(Records from a data source)
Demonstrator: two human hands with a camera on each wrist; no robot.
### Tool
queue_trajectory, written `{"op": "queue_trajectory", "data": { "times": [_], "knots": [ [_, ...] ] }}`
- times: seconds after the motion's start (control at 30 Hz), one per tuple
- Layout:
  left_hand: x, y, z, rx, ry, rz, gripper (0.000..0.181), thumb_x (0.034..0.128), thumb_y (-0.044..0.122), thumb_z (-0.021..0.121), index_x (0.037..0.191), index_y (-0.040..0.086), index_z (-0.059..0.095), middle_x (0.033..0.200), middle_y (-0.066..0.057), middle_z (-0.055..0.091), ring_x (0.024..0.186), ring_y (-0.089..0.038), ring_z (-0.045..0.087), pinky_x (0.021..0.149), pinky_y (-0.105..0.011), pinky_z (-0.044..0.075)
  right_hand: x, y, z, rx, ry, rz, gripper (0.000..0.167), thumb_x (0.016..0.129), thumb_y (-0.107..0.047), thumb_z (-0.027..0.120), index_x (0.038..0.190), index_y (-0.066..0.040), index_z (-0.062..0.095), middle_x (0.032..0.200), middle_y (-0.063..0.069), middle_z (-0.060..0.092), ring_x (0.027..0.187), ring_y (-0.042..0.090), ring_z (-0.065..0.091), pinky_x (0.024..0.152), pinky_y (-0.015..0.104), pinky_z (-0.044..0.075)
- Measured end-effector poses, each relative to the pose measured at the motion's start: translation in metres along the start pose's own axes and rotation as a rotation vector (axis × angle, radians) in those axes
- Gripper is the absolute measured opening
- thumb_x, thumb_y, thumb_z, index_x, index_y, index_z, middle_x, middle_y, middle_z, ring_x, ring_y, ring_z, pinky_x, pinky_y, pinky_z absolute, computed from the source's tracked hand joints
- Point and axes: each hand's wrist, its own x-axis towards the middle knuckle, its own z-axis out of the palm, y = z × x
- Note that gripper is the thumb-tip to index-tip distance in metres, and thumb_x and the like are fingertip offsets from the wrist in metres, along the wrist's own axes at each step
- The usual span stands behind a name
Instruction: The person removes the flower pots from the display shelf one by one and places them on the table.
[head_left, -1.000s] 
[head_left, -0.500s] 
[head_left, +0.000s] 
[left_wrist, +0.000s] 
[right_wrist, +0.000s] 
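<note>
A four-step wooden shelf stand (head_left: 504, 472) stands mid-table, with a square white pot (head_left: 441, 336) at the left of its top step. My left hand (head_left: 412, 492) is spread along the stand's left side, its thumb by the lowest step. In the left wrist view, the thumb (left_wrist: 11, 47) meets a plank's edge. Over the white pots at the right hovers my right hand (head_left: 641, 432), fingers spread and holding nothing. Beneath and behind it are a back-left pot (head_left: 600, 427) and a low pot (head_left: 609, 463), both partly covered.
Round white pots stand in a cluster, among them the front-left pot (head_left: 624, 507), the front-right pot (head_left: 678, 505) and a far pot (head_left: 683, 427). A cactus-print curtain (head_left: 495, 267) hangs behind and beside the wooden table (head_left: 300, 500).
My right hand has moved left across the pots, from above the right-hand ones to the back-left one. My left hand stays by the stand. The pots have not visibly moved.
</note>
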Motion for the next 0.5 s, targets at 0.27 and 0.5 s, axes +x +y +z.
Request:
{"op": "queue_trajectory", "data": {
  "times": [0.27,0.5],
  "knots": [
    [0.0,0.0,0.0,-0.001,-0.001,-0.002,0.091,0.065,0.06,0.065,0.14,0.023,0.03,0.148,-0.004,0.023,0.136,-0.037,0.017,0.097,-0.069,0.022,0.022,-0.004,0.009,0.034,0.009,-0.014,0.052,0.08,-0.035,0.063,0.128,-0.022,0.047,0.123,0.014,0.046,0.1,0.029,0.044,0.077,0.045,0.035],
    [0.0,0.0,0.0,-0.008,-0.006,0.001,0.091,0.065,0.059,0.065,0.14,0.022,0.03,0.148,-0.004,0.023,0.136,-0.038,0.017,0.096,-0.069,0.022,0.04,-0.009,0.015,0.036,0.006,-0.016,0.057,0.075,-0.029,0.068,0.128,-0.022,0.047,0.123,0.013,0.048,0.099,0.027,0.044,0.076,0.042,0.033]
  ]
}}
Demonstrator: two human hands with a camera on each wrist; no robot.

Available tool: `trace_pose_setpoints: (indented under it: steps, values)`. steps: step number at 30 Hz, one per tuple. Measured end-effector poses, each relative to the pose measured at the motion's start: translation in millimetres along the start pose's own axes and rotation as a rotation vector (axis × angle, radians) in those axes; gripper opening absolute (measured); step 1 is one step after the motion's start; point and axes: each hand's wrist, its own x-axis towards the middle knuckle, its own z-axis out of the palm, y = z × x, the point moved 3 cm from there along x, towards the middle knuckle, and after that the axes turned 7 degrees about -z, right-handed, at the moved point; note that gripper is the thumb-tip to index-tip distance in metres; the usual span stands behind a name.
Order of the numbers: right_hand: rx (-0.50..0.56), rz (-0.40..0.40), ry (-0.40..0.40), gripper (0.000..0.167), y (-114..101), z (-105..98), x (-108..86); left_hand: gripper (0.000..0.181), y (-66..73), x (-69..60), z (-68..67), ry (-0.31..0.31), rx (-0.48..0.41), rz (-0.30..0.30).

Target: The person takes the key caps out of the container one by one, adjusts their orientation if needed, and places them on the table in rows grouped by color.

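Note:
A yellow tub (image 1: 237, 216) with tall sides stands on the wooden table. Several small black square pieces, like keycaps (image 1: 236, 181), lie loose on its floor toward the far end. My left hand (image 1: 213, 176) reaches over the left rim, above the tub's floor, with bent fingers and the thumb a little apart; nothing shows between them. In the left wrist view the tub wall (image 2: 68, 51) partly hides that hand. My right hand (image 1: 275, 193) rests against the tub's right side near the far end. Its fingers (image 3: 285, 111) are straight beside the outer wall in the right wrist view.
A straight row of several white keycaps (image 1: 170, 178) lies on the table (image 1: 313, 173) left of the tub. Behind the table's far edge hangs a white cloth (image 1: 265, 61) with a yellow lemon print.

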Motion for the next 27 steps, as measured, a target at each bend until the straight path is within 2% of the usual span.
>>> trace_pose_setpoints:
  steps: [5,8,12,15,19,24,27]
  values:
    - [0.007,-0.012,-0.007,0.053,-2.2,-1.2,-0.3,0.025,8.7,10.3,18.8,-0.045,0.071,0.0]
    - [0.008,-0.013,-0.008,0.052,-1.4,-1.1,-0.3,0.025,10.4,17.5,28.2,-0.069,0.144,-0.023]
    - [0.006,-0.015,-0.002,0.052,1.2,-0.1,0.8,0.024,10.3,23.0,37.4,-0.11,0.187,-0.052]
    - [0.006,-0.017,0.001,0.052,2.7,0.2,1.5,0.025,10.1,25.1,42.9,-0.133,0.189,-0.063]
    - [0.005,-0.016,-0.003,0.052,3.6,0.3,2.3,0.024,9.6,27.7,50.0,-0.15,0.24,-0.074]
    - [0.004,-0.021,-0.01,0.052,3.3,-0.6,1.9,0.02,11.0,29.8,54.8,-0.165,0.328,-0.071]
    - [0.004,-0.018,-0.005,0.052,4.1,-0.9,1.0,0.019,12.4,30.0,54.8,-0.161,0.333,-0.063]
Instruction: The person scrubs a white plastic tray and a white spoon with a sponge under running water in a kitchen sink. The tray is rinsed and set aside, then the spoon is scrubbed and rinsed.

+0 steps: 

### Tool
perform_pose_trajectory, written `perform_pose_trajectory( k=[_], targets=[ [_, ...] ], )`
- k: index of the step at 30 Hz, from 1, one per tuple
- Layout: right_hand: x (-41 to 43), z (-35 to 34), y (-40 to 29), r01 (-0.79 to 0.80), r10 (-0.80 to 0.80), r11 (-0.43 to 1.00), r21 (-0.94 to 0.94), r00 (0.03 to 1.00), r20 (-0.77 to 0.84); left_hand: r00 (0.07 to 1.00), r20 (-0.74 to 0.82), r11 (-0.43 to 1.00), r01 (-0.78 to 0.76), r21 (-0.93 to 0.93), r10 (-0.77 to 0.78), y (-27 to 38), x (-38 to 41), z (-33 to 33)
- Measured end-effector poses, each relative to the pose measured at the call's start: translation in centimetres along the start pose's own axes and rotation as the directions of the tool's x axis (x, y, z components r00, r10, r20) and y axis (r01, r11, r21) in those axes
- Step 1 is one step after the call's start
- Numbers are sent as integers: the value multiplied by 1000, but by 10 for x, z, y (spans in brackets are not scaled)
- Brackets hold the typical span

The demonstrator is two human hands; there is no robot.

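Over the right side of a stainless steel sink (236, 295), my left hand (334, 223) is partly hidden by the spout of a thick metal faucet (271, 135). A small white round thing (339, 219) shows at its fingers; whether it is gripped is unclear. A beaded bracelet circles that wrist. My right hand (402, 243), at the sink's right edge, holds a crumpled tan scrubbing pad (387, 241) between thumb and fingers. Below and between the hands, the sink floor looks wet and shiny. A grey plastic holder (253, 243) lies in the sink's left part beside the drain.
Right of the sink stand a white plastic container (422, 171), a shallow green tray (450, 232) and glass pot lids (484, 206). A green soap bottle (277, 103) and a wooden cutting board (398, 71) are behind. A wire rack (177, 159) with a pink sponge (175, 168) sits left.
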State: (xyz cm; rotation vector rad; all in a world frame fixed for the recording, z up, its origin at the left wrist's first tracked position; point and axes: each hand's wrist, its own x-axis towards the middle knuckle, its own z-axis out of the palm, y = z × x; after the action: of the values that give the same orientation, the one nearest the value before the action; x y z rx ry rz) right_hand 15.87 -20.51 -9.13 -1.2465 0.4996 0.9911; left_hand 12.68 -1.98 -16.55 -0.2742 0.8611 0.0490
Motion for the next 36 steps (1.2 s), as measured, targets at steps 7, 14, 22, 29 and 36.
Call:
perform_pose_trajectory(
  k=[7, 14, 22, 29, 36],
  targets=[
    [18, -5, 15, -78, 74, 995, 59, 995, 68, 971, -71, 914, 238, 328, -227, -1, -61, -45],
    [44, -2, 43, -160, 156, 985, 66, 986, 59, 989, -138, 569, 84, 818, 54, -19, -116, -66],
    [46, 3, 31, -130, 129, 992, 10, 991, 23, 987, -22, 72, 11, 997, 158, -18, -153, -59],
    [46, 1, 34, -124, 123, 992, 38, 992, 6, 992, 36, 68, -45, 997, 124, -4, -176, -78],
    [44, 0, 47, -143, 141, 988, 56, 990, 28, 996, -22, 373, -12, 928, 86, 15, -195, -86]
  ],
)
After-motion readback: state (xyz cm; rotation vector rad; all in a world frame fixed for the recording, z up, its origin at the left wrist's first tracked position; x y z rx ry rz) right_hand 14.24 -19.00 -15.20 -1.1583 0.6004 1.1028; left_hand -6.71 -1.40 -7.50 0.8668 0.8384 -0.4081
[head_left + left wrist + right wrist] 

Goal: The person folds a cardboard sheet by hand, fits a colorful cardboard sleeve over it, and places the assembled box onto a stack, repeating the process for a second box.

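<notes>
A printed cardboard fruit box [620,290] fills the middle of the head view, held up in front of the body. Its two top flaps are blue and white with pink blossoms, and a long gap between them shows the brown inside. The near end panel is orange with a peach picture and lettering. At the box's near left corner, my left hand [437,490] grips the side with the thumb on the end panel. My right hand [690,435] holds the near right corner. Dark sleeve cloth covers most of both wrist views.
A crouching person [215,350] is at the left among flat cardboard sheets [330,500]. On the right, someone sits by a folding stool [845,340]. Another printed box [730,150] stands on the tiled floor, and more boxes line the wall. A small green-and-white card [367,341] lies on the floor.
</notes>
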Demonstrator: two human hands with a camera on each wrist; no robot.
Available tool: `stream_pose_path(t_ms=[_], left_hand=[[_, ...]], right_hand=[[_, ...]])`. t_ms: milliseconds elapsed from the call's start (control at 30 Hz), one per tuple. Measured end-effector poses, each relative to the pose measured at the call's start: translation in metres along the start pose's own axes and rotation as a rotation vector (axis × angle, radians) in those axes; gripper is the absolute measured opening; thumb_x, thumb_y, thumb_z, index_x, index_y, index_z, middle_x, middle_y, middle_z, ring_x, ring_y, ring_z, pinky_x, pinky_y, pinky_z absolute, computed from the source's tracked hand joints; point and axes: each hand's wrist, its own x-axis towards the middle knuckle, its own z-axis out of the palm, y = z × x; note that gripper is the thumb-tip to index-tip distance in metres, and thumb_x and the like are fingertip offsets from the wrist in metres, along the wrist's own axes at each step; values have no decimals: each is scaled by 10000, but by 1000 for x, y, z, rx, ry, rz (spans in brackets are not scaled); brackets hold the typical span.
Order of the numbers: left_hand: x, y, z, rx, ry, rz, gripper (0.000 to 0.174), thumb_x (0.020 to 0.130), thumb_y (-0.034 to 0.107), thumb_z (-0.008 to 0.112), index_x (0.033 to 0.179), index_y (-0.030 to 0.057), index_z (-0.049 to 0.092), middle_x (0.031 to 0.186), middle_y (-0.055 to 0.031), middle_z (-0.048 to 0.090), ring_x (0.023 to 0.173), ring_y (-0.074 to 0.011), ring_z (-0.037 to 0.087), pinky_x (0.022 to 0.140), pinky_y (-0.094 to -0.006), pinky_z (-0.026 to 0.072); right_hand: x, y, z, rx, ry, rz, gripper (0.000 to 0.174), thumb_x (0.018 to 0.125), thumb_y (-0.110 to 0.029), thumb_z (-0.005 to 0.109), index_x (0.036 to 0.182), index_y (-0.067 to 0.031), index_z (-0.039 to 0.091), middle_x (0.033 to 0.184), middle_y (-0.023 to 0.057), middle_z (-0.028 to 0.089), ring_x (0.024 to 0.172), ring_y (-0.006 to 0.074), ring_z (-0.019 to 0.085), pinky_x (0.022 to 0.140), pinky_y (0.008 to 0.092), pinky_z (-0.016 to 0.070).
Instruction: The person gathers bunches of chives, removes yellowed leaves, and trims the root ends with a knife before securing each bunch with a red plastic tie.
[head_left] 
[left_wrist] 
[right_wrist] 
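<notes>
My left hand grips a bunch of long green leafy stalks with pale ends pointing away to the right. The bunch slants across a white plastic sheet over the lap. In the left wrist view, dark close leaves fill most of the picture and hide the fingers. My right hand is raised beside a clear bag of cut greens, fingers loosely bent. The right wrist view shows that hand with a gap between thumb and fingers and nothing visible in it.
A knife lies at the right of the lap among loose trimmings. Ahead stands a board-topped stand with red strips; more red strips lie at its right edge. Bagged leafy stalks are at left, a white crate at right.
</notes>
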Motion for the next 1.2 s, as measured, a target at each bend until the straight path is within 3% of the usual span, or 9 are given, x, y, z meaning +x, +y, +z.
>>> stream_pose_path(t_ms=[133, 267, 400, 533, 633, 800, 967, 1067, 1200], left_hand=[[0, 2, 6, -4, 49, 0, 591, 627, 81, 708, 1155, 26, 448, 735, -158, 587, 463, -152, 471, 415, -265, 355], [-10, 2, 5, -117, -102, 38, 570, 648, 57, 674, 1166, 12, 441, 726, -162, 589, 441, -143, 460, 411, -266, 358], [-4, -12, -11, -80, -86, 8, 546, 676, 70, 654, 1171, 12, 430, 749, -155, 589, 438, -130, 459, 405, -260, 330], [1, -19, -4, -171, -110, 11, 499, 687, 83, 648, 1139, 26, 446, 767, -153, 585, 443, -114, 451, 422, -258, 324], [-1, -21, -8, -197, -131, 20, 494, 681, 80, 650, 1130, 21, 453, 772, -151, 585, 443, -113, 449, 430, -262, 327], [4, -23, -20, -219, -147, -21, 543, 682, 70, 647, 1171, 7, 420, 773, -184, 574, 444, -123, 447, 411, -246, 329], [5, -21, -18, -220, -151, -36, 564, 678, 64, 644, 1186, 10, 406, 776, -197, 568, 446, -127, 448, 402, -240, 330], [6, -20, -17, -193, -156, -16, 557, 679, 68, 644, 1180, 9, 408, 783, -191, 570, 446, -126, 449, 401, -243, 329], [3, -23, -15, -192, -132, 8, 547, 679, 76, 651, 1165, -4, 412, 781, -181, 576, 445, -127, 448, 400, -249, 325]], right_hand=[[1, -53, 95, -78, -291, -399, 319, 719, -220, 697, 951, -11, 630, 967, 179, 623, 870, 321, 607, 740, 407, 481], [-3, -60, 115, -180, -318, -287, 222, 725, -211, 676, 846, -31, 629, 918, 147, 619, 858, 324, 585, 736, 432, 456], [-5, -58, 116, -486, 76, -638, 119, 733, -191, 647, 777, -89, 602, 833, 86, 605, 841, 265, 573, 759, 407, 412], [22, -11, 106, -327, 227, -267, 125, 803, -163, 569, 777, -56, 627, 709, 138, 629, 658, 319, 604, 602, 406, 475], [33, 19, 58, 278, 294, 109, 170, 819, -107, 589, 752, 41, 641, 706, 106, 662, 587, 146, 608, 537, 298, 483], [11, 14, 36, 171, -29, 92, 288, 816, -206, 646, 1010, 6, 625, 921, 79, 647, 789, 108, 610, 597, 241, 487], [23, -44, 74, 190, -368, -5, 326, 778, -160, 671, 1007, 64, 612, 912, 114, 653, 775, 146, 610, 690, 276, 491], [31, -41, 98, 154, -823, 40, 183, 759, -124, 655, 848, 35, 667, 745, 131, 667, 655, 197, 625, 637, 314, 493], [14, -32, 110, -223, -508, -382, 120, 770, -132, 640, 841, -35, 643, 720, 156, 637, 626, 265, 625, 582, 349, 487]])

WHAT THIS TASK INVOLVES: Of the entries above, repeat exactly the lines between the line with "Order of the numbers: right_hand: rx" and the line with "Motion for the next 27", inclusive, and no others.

RESULT OF THIS EXERCISE:
Order of the numbers: right_hand: rx (-0.50..0.56), rz (-0.40..0.40), ry (-0.40..0.40), gripper (0.000..0.167), y (-114..101), z (-105..98), x (-108..86); left_hand: gripper (0.000..0.181), y (-66..73), x (-69..60), z (-68..67), ry (-0.31..0.31), rx (-0.48..0.41), rz (-0.30..0.30).

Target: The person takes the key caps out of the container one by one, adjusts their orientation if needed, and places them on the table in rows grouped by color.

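Note:
A yellow tub (image 1: 237, 216) with tall sides stands on the wooden table. Several small black square pieces, like keycaps (image 1: 236, 181), lie loose on its floor toward the far end. My left hand (image 1: 213, 176) reaches over the left rim, above the tub's floor, with bent fingers and the thumb a little apart; nothing shows between them. In the left wrist view the tub wall (image 2: 68, 51) partly hides that hand. My right hand (image 1: 275, 193) rests against the tub's right side near the far end. Its fingers (image 3: 285, 111) are straight beside the outer wall in the right wrist view.
A straight row of several white keycaps (image 1: 170, 178) lies on the table (image 1: 313, 173) left of the tub. Behind the table's far edge hangs a white cloth (image 1: 265, 61) with a yellow lemon print.
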
Motion for the next 27 steps, as measured, a target at each bend until the straight path is within 2% of the usual span.

No further answer is expected.